### WORK TO BE COMPLETED
For each line of the listing that holds "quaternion", show the full line.

### GIVEN MATERIAL
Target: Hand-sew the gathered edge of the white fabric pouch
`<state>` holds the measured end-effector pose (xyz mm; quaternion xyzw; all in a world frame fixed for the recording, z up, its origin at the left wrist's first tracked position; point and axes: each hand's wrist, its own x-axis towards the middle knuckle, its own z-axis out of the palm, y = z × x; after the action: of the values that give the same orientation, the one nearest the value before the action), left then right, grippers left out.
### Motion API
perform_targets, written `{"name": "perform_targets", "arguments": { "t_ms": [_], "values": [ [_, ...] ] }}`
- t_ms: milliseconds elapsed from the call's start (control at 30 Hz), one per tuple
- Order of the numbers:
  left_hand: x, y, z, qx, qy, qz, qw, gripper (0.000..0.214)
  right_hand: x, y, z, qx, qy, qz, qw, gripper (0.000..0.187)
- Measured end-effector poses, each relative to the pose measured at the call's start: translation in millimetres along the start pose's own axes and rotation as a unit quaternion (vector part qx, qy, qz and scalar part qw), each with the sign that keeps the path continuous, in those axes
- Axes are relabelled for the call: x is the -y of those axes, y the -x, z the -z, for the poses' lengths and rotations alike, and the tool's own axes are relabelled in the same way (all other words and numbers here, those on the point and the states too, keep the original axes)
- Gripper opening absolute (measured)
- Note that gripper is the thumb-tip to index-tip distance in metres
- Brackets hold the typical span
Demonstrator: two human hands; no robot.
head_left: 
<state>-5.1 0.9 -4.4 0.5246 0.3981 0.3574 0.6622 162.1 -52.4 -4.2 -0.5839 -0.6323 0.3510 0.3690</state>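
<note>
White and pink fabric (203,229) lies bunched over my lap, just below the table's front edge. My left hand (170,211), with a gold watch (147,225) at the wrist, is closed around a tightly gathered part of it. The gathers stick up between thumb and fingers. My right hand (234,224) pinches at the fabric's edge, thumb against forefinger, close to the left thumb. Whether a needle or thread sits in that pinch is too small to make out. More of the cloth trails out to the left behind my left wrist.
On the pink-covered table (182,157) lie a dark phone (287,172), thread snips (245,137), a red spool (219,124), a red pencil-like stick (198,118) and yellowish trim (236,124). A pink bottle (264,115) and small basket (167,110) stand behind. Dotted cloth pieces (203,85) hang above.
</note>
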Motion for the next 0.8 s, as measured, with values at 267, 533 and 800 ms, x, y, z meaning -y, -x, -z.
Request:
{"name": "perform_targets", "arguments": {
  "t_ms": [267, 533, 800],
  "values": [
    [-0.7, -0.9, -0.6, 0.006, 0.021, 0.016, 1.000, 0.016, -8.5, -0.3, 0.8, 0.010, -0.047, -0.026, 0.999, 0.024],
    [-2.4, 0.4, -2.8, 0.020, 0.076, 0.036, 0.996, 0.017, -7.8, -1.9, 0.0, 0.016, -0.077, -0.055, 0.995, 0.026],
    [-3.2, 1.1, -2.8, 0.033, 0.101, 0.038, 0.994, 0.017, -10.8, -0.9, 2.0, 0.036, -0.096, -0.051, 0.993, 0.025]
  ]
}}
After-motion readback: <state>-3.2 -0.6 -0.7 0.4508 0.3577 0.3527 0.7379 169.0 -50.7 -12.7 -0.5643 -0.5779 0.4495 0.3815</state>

### SOLUTION BELOW
`<state>` holds the measured end-effector pose (xyz mm; quaternion xyzw; all in a world frame fixed for the recording, z up, its origin at the left wrist's first tracked position; point and axes: each hand's wrist, its own x-axis towards the middle knuckle, its own z-axis out of the palm, y = z × x; after the action: of the values that give the same orientation, the one nearest the value before the action), left then right, grippers left out.
- Measured end-effector poses, each relative to the pose measured at the call's start: translation in millimetres along the start pose's own axes and rotation as a unit quaternion (vector part qx, qy, qz and scalar part qw), each with the sign that keeps the path continuous, in those axes

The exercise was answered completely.